United States District Court, N.D. Ohio, Eastern Division

November 21, 2017

Accordant Energy, LLC, Plaintiff,
Vexor Technology, Inc., et al., Defendant.



          PATRICIA A. GAUGHAN, United States District Chief Judge

         This matter is before the Court upon the parties' claim construction briefs. This is a patent case. The disputed claims are construed as follows:

1. “carbon content, ” “hydrogen content, ” “moisture content, ” “sulfur content, ” chlorine content, ” “HHV, ” “ash content, ” and “O/C ratio:” ordinary meaning;
2. “substantially free/ substantially no” means “no more than 0.01 wt.% of the material is present;”
3. “fiber” will be construed after further briefing;
4. “engineered fuel feed stock” means “an engineered material used as a fuel or as a raw material for conversion into other fuels;”
5. “selecting:” ordinary meaning;
6. “processed industrial waste stream” means “a waste stream in which solid waste generated at industrial establishments has been processed by having been sorted according to types of solid waste components;”
7. “noncombustible waste” means “waste that does not readily gasify in gasification systems and does not give off any meaningful contribution of carbon or hydrogen into the synthesis gas generated during gasification;”
8. “additional fuel components:” ordinary meaning.

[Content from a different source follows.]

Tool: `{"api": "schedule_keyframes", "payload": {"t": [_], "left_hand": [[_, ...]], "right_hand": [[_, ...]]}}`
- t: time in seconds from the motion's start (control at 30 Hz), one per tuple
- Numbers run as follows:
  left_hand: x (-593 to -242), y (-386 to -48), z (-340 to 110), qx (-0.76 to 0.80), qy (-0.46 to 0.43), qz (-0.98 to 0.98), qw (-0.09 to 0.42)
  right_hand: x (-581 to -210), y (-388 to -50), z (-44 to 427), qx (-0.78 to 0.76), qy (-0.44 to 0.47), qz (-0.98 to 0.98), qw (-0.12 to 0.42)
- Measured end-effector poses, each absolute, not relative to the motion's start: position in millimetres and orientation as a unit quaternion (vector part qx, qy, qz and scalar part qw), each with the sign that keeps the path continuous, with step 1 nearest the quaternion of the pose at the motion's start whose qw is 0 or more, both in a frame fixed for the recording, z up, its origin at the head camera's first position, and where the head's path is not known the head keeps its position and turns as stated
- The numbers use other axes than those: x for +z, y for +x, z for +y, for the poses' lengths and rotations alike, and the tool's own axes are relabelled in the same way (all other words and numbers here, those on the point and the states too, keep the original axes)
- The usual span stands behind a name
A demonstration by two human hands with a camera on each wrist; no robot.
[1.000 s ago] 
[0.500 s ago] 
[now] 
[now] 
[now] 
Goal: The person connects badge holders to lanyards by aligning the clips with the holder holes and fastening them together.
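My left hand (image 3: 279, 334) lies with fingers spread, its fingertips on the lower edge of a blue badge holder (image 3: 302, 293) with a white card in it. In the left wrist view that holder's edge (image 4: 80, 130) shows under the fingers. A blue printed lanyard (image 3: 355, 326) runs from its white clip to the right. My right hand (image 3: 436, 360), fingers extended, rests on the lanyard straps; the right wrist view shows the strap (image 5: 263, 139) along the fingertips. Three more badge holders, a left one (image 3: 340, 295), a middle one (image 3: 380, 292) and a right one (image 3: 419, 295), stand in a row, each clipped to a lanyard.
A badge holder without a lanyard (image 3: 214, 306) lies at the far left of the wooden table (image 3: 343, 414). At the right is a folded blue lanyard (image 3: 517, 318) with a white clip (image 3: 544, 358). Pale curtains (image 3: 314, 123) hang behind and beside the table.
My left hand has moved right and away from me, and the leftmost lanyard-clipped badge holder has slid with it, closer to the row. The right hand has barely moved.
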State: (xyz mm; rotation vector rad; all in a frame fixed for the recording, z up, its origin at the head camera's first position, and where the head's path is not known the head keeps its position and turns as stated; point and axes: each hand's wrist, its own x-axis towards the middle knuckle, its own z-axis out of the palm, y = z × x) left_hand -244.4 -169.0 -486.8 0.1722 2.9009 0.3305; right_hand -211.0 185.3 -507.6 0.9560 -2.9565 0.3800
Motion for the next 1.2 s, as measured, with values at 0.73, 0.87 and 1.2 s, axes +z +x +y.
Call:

         Plaintiff Accordant Energy, LLC, brings this lawsuit against defendants Vexor Technology, Inc. and Vexor Technology, LLC[1] (collectively, “defendant”) alleging infringement of United States Patent No. 9, 062, 268 (“'268 Patent”) and United States Patent No. 9, 523, 051 (“'051 Patent”). Both patents are directed at engineered fuel feed stock. The parties ask that the Court construe a number of claim terms. In addition, defendant argues that three of the claim terms are indefinite rendering the patents-in-suit invalid. The parties agree that for purposes of claim construction the Court need not consider both specifications. Rather, consideration of the specification for the '268 Patent is sufficient.


         A. Invalidity

         Here, defendant argues that a number of claim terms are indefinite, thus rendering the patents invalid.

         In Nautilus, Inc. v. Biosig Instruments, Inc., 134 S.Ct. 2120 (2014), the Court clarified the standard to be applied in assessing indefiniteness. Prior to Nautilus, a claim passed § 112's threshold provided the claim was “amenable to construction” and not “insolubly ambiguous” as construed. There is “no serious question that Nautilus changed the law of indefiniteness. This was indeed the very purpose of the Nautilus decision.” Dow Chemical Co. v. Nova Chemicals Corp. (Canada), 803 F.3d 620 (Fed. Cir. 2015). The Supreme Court first noted that § 112 requires a “delicate balance.” On the one hand, “the definiteness requirement must take into account the inherent limitations of language. Some modicum of uncertainty, the Court has recognized, is the price of ensuring the appropriate incentives for innovation.” Nautilus, 134 S.Ct. at 2128 (internal citations and quotations omitted).

At the same time, a patent must be precise enough to afford clear notice of what is claimed, thereby apprising the public of what is still open to them. Otherwise there would be a zone of uncertainty which enterprise and experimentation may enter only at the risk of infringement claims. And absent a meaningful definiteness check, we are told, patent applicants face powerful incentives to inject ambiguity into their claims. Eliminating temptation is in order and the patent drafter is in the best position to resolve the ambiguity in patent claims.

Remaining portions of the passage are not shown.